Architecture shares with film the act of dividing and reconstructing space and spatial perspectives, which are finally reconstructed into an imaginary whole. The camera takes on, at least in part, the dynamism of the moving body and its gaze. As is the case in architecture, film only becomes tangible in retrospect, following the perception of movement. While the observer of architecture is in movement, the body of the film viewer is detained; movement takes place within the projection apparatus and is perceived by the viewer by means of an optical illusion. Physiologically this so-called "persistence of vision exists by virtue of the fact that 24 individual frames are projected per second, which are not registered at that speed as individual images, but rather as movement. Psychologically the impression of movement produces the "reality impression, analysed by Christian Metz. Architecturally the projection of movement is bound functionally to a plane, onto which the projection is made, usually onto a screen.

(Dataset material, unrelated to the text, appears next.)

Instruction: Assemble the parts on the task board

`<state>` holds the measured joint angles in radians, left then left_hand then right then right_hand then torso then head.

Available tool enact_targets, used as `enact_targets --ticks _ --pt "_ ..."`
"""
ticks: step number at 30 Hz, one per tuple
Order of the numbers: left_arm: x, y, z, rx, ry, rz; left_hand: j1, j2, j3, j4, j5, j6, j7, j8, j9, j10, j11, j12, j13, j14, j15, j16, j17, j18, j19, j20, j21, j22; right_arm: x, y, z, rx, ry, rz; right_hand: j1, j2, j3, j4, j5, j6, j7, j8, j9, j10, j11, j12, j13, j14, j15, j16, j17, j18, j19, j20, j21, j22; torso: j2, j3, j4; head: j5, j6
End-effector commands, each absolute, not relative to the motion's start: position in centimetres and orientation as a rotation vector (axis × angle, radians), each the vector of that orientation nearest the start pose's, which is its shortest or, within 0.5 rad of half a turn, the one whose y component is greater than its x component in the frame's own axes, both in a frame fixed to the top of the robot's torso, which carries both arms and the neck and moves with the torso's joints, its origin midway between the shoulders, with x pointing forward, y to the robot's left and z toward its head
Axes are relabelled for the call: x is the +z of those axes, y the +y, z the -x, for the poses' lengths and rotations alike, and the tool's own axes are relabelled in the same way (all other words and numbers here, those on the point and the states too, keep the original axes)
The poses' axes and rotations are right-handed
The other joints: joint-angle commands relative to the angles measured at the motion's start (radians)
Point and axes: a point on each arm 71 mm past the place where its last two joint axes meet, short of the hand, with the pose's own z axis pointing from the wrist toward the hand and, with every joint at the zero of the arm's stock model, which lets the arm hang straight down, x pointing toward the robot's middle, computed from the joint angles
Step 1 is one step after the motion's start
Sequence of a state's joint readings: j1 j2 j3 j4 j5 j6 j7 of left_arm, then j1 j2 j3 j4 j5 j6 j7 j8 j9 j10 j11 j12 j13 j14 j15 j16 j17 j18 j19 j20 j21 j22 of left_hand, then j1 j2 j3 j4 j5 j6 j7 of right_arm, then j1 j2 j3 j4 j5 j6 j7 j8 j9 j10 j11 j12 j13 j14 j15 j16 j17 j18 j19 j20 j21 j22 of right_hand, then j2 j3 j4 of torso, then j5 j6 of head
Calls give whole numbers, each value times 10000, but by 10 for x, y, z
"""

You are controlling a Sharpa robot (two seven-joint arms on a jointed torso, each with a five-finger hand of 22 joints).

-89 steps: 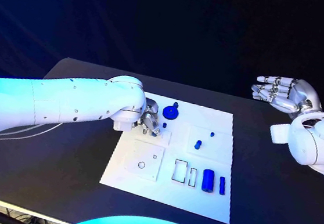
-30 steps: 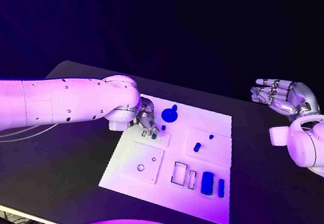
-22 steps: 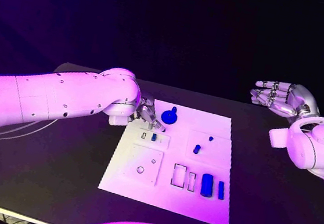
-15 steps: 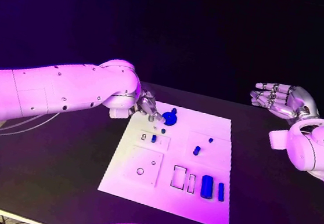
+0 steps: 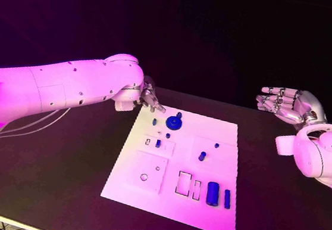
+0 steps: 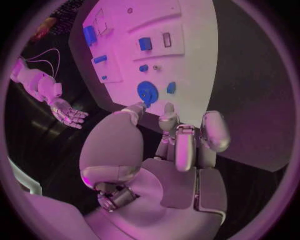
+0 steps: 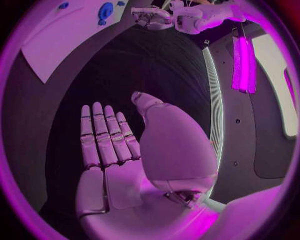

It is the goal of this project to examine the kinaesthetic effects that arise between the walls of the structure and the wall onto which a film is projected. The combination of architecture and film cannot only be located on the side of production, in that architectural objects and spaces are built or filmed. A peripheral link must be made to the urban environment or "life world.
The cinema is a place in which films are screened. An audience gathers at this place called the cinema. The cinema as a space however exceeds its spatial limits as defined by its location on a lot. Passers-by stop to look at posters, the audience congregates before and after the screening in front of the cinema on the street, they queue at the box office etc. The cinema can also function as a site for dates; it is a point of reference on the street, on the square or in the shopping centre. Increasingly, the external walls of the building itself each become screens themselves, upon which electronic images are projected. The screen of the cinema is thus transported outwards; on the other hand the interior walls of the cinema are conceived of transcendentally. In science-fiction films such as Total Recall the transmissibility of the interior walls of the cinema causes its inhabitants to become wrapped up in a world of illusion, that precludes any distinction between mental and natural images. The interior walls of private spaces become walls for projections, on which the television programme actually becomes a giant panorama, through which one gazes outside, upon the exterior world.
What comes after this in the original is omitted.